Fast Facts About Jake Gyllenhaal:
- Born in California on Dec. 19, 1980
- Attended Columbia University in New York and majored in Eastern religion.
- In 1991, he made his film debut in "City Slickers" with a brief turn that earned acclaim from screen dad Billy Crystal.
- In 1993, he appeared in the little-seen children's adventure "Josh and S.A.M." playing a mean stepbrother to the title characters. He was also featured in two of his father's films, "A Dangerous Woman" (1993, also scripted by his mom) and "Homegrown" (1998).
- In 1999, Gyllenhaal took the starring role in the feel-good favorite "October Sky." The film was based on the life story of NASA engineer Homer Hickham Jr. The young actor played Hickham, a boy interested in rocket science whose brilliant mind and staunch dedication, even in the face of a discouraging father, wrote him a ticket out of his dead-end mining town.
- In 2001, he starred in the fantasy film "Donnie Darko." He also starred in the offbeat comedy "Bubble Boy" as well as the drama "Highway" with Jared Leto and Selma Blair.
- In 2002, Gyllenhaal starred opposite Jennifer Aniston in "The Good Girl." He also appeared in the Nicole Holofcener directed independent film "Lovely and Amazing." And he starred with Dustin Hoffman, Holly Hunter and Susan Sarandon in "Moonlight Mile."
- In 2004, Gyllenhaal was nearly cast as the superhero Spider-Man for the sequel "Spider-Man 2" when a dispute between the role's originator, Tobey Maguire, and the studio almost resulted in recasting. (Gyllenhaal was also romantically involved with the franchise's female lead, Kirsten Dunst.) Instead, he was cast in another big-budget summer film that went head-to-head against the "Spider-Man" sequel. He starred in director Roland Emmerich's disaster film "The Day After Tomorrow." Gyllenhaal played the son of a climatologist (Dennis Quaid) who is trapped in New York City as a new ice age descends on the planet.

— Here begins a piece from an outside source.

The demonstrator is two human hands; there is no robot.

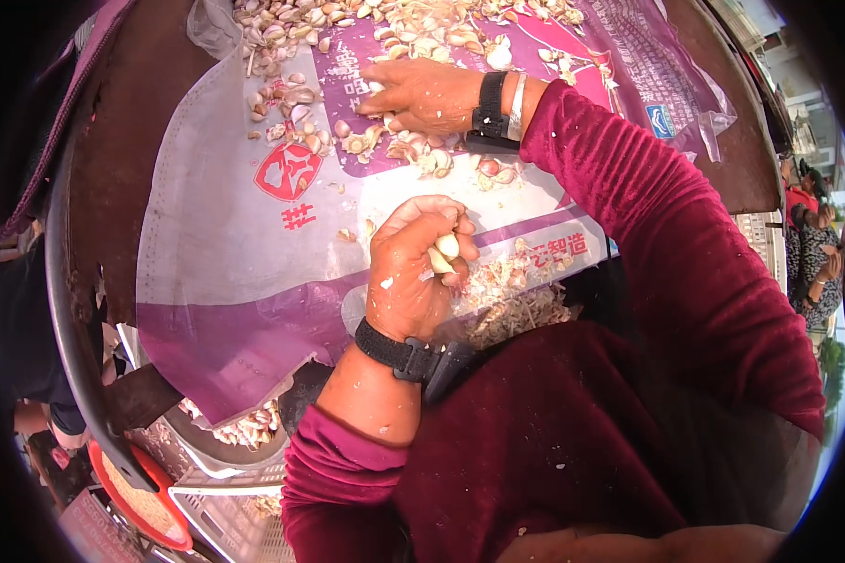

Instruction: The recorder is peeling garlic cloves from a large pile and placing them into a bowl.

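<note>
My left hand [408, 263] is curled palm up near the front of the plastic sheet, with pale peeled garlic cloves [448, 246] held in its fingers. Farther off, my right hand [422, 94] reaches to the left, low over the scattered garlic. A whitish clove [376, 87] shows between its fingers, though part of the grip is hidden. Just below that hand lie loose unpeeled cloves [432, 159] and a broken-up bulb [361, 143]. The main pile of garlic [413, 28] spreads along the far side of the sheet.
A purple and grey printed plastic sheet [225, 225] covers the brown table [113, 188]. Papery skins [516, 314] gather near my lap. At lower left are a container of cloves [249, 430], a white crate [235, 516] and a red basin [164, 488]. Other people [817, 253] are at far right.
</note>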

- In addition to "Jarhead," Gyllenhaal will also be seen starring in Focus Features' adaptation of "Brokeback Mountain," playing the coveted role of Jack opposite Heath Ledger. The film, which chronicles an intense relationship between two Wyoming stockmen, is directed by Ang Lee and will be released on Dec. 9, 2005.
- Most recently, Gyllenhaal was seen starring opposite Gwyneth Paltrow and Anthony Hopkins in Miramax's screen adaptation of the Pulitzer Prize-winning play "Proof," directed by John Madden.
- In August 2005, Gyllenhaal began production on "Zodiac," the Paramount and Warner Bros.' serial-killer thriller directed by David Fincher. Gyllenhaal will portray Graysmith, a San Francisco Chronicle cartoonist who began tracking the mystery of the serial killer, The Zodiac, who terrorized the San Francisco area from 1966 through 1978 committing at least 37 murders and documenting his exploits in taunting letters sent to the Chronicle.